Table 4 presents the simulation results of some dismantling line optimization schemes. The optimal solution for the dismantling line optimization is n1 = 1 and n2 = 67. That is, the increment in AGVs is 1 unit, the increment of material frame capacity is 67 units, and the increase in annual costs is C = 130900 RMB. When n1 or n2 is decreased by 1, the maximum production capacity cannot be reached, and when increased by 1, the annual costs cannot be lowered. The annual cost cannot be the lowest when only one optimization strategy is chosen to reach the maximum production capacity. Figures 9 and 10 compare the utilization rates of each station before and after optimization, respectively. The utilization rates of the Station1 and Station4 processes greatly improved, and the capacity of the entire dismantling line reached a maximum value of 2540.

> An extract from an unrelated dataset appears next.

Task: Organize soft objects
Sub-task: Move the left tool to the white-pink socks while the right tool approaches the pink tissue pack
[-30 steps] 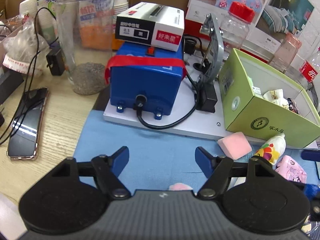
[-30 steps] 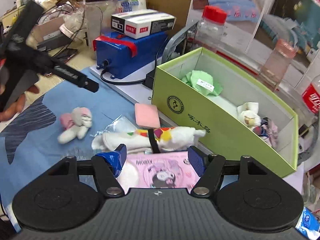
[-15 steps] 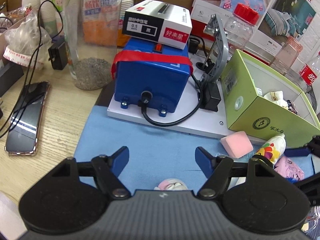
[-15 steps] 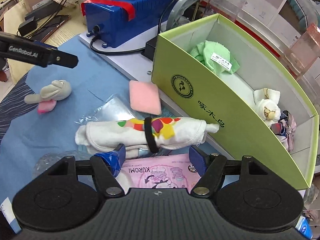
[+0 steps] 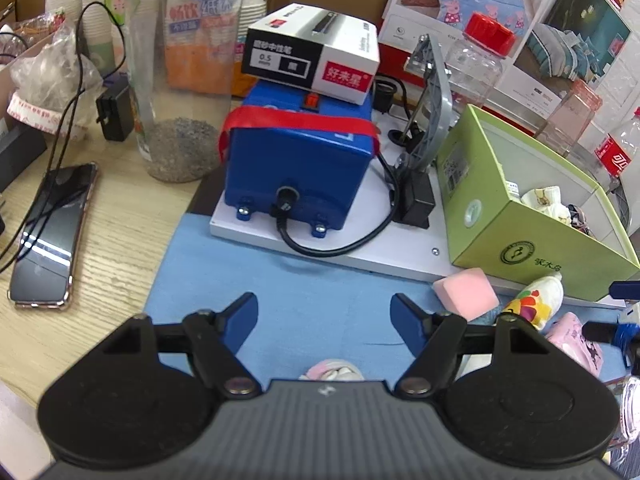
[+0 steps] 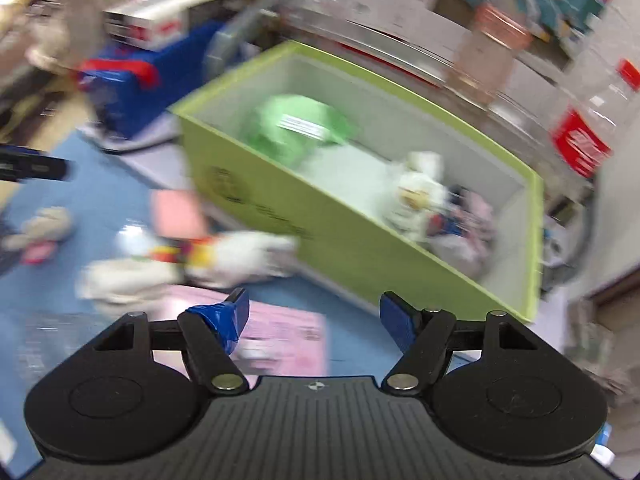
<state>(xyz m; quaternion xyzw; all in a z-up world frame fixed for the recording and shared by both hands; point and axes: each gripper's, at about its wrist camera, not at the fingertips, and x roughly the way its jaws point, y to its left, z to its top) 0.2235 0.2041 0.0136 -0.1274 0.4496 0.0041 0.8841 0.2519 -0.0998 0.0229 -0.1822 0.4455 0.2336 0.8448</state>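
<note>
A green box (image 6: 360, 236) holds a green cloth (image 6: 296, 128) and small plush toys (image 6: 420, 196); it also shows in the left wrist view (image 5: 532, 236). On the blue mat (image 5: 320, 296) lie a pink sponge (image 5: 466, 294), a rolled colourful cloth (image 6: 208, 256), a pink Kuromi pack (image 6: 280, 336) and a small plush (image 5: 332, 370) just below my left gripper (image 5: 324, 316). My left gripper is open and empty. My right gripper (image 6: 314, 316) is open and empty above the pink pack. The right wrist view is blurred.
A blue machine (image 5: 300, 160) with a pen box (image 5: 312, 60) on top stands on a white board. A clear jar (image 5: 180, 76), a phone (image 5: 52, 236), cables and bottles (image 5: 476, 64) crowd the wooden table behind and left.
My right gripper has swung right, toward the green box, and its view is now blurred. My left gripper has eased forward; the small plush shows more below it.
</note>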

Table 4 Comparison table of optimization options
Fig. 9
figure 9

Work at workstation before optimization

Fig. 10
figure 10

Work at workstation after optimization

The results verify the rationality of the proposed method and that it effectively solves the blocking problem of the scrap wagon dismantling system; however, limitations remain. First, the actual production environment is relatively complex, and omissions always exist when quantifying various optimization directions as costs. The production staff require careful communication, and possible cost changes introduced by the optimization plan must be considered as fully as possible. Second, during the establishment of the simulation model, some links that had a minimal influence on the results were ignored to simplify the model, and the actual simulation results may have a certain degree of deviation from the simulation results.

Conclusions

This study used the Plant Simulation platform to model and assess a dismantling line based on the analysis of the operational process and the combination of data from the actual dismantling line. The analysis revealed that the bottleneck problem of the disassembly system is that the cutting station’s cutting surplus transportation capacity is insufficient, resulting in a long suspension of the cutting station. In response to this problem, combined with the actual production situation, two optimization directions are proposed: increasing the frame capacity and increasing the number of AGVs. With the goal of minimizing the optimization cost and the constraint of solving the problem of cutting station suspension, the model was established and the optimal solution was obtained using the genetic algorithm, that is, adding 1 AGV and 67 units of frame capacity. After optimization, the problem of cutting station suspension was solved, and the production capacity of the entire disassembly system increased by 51.4%.